Fred Teurman Jr., who took over his father’s business several years ago, could not be reached for comment.
Records show the elder Teurman first fired up the smelter in 1955. He was notified by the city Planning Department in 1969 that local zoning laws permitted him to operate a lead smelter.
City and county officials said they have been aware of lead pollution from the smelter for at least the past eight years and had ordered Teurman to comply with anti-pollution regulations. But the smelter continued to operate as the case was shuffled among several local, county and state agencies.
County health officials first went to the site in 1984, at the request of state health officials, to check for radioactive material. Teurman had a state permit to handle and dispose of the radioactive material from hospitals and to melt the cylindrical lead containers used to store radioactive isotopes used in medical treatments, said Ken August, a spokesman for the state Department of Health Services.
County officials found no radiation, but discovered the lead smelter and ordered testing. Samples indicated the smelter building and soil just outside the property line were heavily contaminated. The soil contained 38,000 parts of lead per million. Under state guidelines, soil contaminated with 1,000 p.p.m. of lead must be treated as hazardous waste.
“If I had been involved at that time (1984), and I took those samples, I’d have taken immediate action,” said Daniel M. Shane, the EPA supervisor overseeing the current cleanup.
City officials also became aware of the lead contamination in 1984, but they looked to the county and other agencies to take action, said Michael Martinet, who supervises Bell Gardens’ code enforcement officers.
Anastacio G. Medina, chief of the county’s Hazardous Waste Control Program, sent a letter to Teurman in July, 1985, ordering him to clean up the site and to come into compliance with air pollution regulations. But Teurman did not comply, according to the EPA report.

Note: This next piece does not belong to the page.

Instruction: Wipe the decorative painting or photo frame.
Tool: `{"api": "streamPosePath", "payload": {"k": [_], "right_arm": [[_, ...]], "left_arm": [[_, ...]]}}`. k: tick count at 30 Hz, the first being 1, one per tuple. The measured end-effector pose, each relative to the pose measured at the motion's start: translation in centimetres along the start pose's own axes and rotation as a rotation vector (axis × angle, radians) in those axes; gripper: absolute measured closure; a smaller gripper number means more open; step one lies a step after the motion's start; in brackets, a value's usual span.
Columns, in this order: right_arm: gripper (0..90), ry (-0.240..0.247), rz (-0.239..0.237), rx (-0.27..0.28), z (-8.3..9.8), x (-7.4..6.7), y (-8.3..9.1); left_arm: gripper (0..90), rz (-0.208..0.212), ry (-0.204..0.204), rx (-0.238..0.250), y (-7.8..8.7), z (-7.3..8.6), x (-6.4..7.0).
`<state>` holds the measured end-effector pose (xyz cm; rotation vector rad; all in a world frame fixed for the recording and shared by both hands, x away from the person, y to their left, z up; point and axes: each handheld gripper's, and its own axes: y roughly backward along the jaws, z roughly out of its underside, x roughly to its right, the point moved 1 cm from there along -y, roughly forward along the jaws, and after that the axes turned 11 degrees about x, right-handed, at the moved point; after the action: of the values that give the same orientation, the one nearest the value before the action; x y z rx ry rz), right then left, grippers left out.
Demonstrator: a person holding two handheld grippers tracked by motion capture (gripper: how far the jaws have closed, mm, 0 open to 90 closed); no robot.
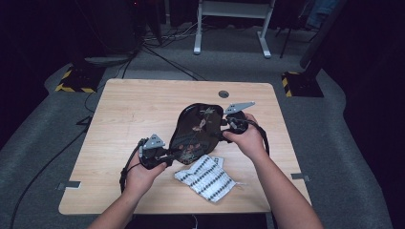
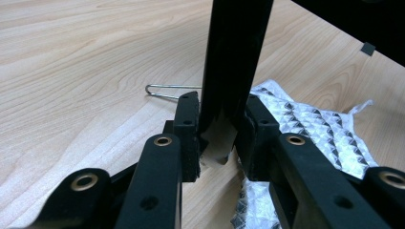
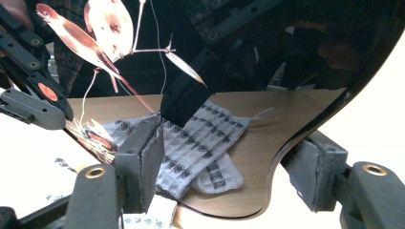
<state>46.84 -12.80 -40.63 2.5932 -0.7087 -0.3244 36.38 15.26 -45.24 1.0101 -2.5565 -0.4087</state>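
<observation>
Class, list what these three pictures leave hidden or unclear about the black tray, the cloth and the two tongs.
- High view: the tray covers part of the cloth; the left tongs' tips are too small.
- Left gripper view: the tray's top is cut off by the frame.
- Right gripper view: whether the right tongs press the tray is unclear.

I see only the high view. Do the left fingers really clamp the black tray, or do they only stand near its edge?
Observer: They clamp it. In the left gripper view, the left gripper has both fingers pressed on the edge of the black tray.
Operator: Is anything small on the table there?
Observer: Yes, a bent metal wire lies on the table, just beyond the fingers.
Operator: And the right side?
Observer: In the right gripper view, the tray's rim lies between the fingers of the right gripper. I cannot tell whether they press on it.
</observation>
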Motion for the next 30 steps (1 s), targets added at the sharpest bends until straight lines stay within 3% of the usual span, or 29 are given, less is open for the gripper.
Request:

Richard Gillaspy, a county hazardous materials specialist familiar with King Neptune, said the case was referred to the state Department of Health Services, as well as to the South Coast Air Quality Management District, which regulates air pollution.

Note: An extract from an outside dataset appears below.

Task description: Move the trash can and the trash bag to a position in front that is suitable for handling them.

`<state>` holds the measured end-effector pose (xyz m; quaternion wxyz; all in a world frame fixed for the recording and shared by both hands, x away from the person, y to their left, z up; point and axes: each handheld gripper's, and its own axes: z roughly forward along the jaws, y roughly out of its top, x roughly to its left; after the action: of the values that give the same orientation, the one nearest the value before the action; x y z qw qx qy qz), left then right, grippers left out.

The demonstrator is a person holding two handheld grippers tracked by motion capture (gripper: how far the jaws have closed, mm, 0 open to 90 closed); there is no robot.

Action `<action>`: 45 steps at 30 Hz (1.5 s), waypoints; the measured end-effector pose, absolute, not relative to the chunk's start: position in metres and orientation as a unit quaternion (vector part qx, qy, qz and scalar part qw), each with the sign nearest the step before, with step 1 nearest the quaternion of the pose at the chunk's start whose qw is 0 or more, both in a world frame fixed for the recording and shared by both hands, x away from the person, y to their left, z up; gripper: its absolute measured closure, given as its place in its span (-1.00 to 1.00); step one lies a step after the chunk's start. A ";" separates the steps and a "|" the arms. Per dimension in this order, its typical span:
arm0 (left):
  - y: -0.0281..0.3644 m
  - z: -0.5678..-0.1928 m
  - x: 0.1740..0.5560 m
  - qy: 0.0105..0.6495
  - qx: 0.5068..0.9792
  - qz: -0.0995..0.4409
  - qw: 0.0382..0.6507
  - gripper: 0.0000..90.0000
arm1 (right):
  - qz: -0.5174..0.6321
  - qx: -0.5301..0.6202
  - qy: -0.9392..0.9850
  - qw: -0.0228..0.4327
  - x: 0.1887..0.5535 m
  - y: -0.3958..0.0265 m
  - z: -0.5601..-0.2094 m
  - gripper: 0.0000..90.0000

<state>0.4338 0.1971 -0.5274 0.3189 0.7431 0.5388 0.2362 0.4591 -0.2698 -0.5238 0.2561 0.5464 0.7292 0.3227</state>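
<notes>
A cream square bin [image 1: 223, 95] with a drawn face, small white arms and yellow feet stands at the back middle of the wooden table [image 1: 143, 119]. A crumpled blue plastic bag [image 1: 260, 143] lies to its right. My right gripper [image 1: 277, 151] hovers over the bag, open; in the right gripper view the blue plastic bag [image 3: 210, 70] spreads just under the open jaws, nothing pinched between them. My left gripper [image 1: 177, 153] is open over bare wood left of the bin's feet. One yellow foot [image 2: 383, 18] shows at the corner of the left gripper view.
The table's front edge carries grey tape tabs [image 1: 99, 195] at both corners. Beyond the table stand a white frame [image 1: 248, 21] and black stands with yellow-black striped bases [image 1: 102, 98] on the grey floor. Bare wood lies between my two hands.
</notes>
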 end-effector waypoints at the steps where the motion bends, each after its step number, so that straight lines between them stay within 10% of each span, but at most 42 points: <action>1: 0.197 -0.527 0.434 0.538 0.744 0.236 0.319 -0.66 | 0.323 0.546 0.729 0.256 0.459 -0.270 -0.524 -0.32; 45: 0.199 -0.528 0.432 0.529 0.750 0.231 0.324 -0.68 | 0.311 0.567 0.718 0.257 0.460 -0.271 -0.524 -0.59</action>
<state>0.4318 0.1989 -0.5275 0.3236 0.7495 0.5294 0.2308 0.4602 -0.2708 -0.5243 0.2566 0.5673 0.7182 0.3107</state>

“After we made our referrals, we let the thing sit to see what action would be taken, and I guess no one got to it,” Gillaspy said.

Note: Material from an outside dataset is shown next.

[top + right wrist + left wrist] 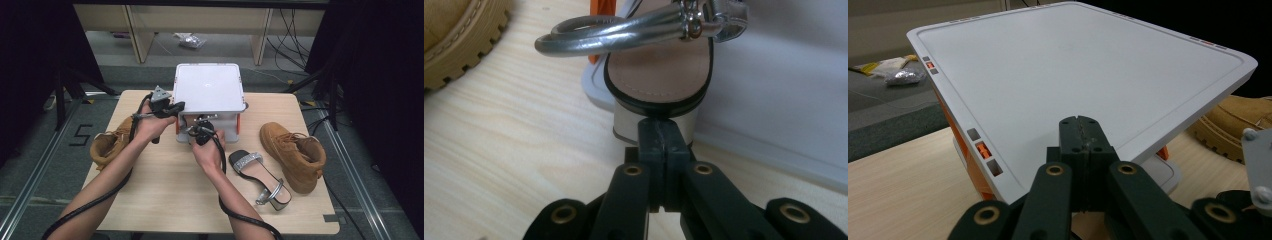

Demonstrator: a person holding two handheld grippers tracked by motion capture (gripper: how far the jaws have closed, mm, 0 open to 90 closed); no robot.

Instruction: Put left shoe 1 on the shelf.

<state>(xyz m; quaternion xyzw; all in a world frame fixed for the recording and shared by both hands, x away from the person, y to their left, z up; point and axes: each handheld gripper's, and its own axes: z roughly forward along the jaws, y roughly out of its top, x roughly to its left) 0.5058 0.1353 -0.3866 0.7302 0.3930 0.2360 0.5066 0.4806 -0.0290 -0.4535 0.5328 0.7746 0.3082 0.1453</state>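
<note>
While the white storage box sits at the upper middle of the high view on the pale wooden table, both hands work at its near side. At centre left, the left gripper is held against the near left corner of the box lid; in the left gripper view its black jaws are pressed together with nothing between them, their tips over the lid's near edge, which spans the upper frame with orange latches along its left side. Just right of it, at the frame's centre, the right gripper points at the box front. In the right gripper view its jaws are likewise pressed together, tips up against the silver block heel of a sandal whose tan insole and silver ankle strap fill the upper middle; whether they pinch any part of the heel cannot be told. A second silver sandal lies on the table at lower right of centre, just beside a tan boot at the right. Another tan boot lies at the table's left edge, partly behind the left forearm.
</note>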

The state’s Radiologic Health Branch, which oversees permits for handling radioactive material, apparently closed the file on King Neptune after discovering there was no problem with radioactivity. The state Department of Toxic Substances Control, which would handle cases of lead contamination, apparently was not notified about the smelter, said spokesman Rich Varenchik. “I’m unable to find any record of us having received any information about that place” in past years, he said.
An AQMD spokeswoman said she could find no record of King Neptune in the mid-1980s, but she said records from that period may have been purged. The AQMD is required to keep records for only five years. In 1988, county health officials sent a letter to the Teurmans, urging family members--especially children--to be tested for lead poisoning. The Teurmans did not comply, according to an EPA report.
The spark for the current cleanup came late last year. A neighbor called Bell Gardens complaining about black smoke from the smelter building, said Martinet, the Bell Gardens official.
Armed with an inspection warrant, city inspectors entered the workshop. They called in county and state health officials and the AQMD.
The county ordered the Teurmans to discontinue operations and clean up the site. After the Teurmans failed to respond, the county called the EPA in January, according to an EPA report.
The cleanup began in mid-May and was finished last month, according to EPA spokesman Dave Schmidt. It cost about $600,000.
Bell Gardens officials applaud the effort but wonder why it came so late.
“It doesn’t make sense to me,” Martinet said. “Certainly in this case something did fall through the cracks.”